When your home life is stable, happy, and supportive, you are tremendously more effective at work. A stellar example is the marriage of Jennifer Garner and Ben Affleck. Since their relationship began in 2004, they’ve enjoyed tremendous personal and career success. Ben has directed and played in several movies, and Jennifer has starred and played in many of her own. They’ve done all this while having and raising their three children. How are they so unstoppable? They clearly have a wonderful relationship. In every photo of them I’ve seen, they’re smiling and affectionate.
What’s at the core of their happy marriage?
1. They are both conscientious.
They keep things organized in a way that’s respectful and effective. According to SheKnows.com, “Garner has her life together and acts as the head of the household in a way that merely keeps things organized, rather than emasculating her man.” This kind of conscientiousness is a huge factor in the kinds of relationships that set people up for success. According to Inc. Magazine, “Researchers at Washington University in St. Louis found that people with relatively prudent and reliable partners tend to perform better at work, earning more promotions, making more money, and feeling more satisfied with their jobs.”
2. Jennifer and Ben appreciate each other as individuals, rather than trying fit any certain mold.
They’ve found a working harmony in the household that not only leverages, but even celebrates, each others’ strengths. In an interview with E, Jennifer says, “For better or worse, I tend to be the one who says, ‘This is what needs to happen.’ I know who wants what lunch, and I’ve done all the school paperwork and filled out the emergency cards. Ben doesn’t even know that stuff exists. He is in charge of laughter. No matter how much I tickle them or toss them or chase them around, it’s not the same. If I’m the slow, steady drumbeat, he’s the jazz.” Jennifer doesn’t expect Ben to do exactly what she’s doing; that would be ineffective because they’d be stepping all over each other. Instead, she thrives in her own chosen role, and Ben shines in his. Together, they create a beautiful, loving environment for themselves, each other, and their children. In addition to being conscientious and appreciating each other’s unique strengths and dispositions, Ben and Jennifer have another strength:
3. They find solace in trusting and confiding in each other when the going gets tough.
This trifecta creates a cocoon of harmony, which does wonders for each of their careers. For example, when Ben and Jennifer were first dating, he had a few ill-received films in a row, which got him a lot of negative public attention from critics and fans alike. He shares with US Weekly, “I sunk into a morass. My wife was definitely around then. Getting to know her, falling in love with her and being connected with her gave me a foundation to reach out and say, Okay, I’m going to do Hollywoodland; I’m going to direct Gone Baby Gone. Those were the steps forward I needed to put positive stuff on the board. She is by leaps and bounds the most important person to me in that respect. Over the past 10 years, she has allowed me to have a stable home life while accomplishing my professional goals.”

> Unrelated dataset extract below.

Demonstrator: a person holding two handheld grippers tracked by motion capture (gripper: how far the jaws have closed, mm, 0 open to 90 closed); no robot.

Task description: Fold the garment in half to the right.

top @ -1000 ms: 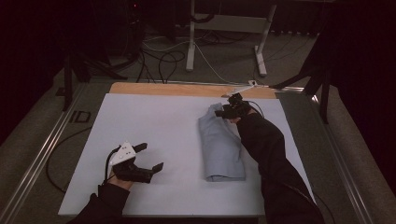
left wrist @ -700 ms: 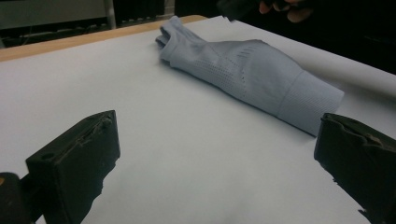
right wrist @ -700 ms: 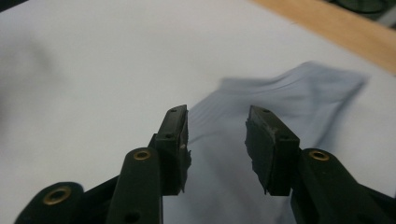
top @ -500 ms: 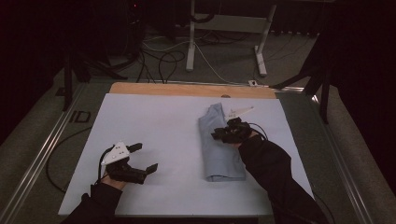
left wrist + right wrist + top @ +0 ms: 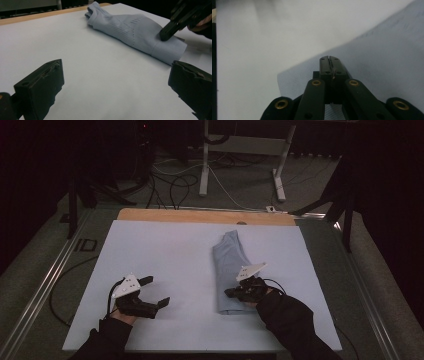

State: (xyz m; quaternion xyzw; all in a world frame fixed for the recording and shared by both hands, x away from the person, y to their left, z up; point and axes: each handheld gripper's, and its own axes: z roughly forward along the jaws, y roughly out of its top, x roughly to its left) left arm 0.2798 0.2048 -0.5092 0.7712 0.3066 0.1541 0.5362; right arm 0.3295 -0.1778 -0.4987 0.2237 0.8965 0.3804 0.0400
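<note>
From the high view, a folded pale blue garment is lying on the right half of a white tabletop, its long axis running from the near edge toward the far wooden strip, narrowing at the far end. The right gripper is sitting over the garment's near end, its grey three-cornered plate tilted upward, while the left gripper is resting on bare tabletop well apart from the cloth, jaws spread wide with nothing between them.

The left gripper view is giving what the overhead camera cannot: the garment's fabric is a fine knit with rows of small perforations across the middle and a smoother folded band at the near end. The far end is bunching into soft rumpled folds. Here the right gripper's black jaw tips are pressing down on the cloth just above that band. The left gripper's own jaws are showing as blocky, matte black pads standing far apart.

The right gripper view is looking down its own jaws, which are drawn together with only a hairline seam between them, tips lying against the ribbed weave of the garment; whether any cloth is pinched in that seam I cannot tell. Brass-coloured rivets are studding the black linkage.
</note>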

So how do you choose the right partner who will help set you up for success?
1. Choose someone who’s stable, conscientious, and has their life together.
Jennifer and Ben are both stable people who know what they want and who they are. This kind of stability is a bedrock of support in a relationship. So many couples are chronically putting out fires that would have been completely avoided if they’d given proper attention toward the right things first. True stability comes from taking personal responsibility for one’s wellbeing and life.
2. Choose someone who appreciates uniqueness in his/herself and others.
The best relationships are beacons of love and celebration. People are so fun and unique, and when we are celebrated that way inside a relationship, we are inspired to show up even more that way. Imagine if Jennifer was always nagging Ben about the kids’ school paperwork. He wouldn’t have the buoyancy and joy to “be the jazz” as she calls it, which doesn’t get the paperwork done but does add happiness and play to everyone in the family, including Jennifer. She’s happy to take care of the papers when he’s making everyone laugh.
3. Choose someone who you feel comfortable with and can confide in and trust.
When Ben was having a hard time in his career, he went to Jennifer for non-judgmental love and support, which she freely gave. When each partner in a relationship does this for the other, they become a united front and take on life’s challenges together. This is a huge advantage when it comes to building success, not only on a practical level but an emotionally soothing one as well. We are social creatures, and to have another creature at home who we’re partnering with, who we can trust and enjoy life with, helps us become successful with a special sense of ease.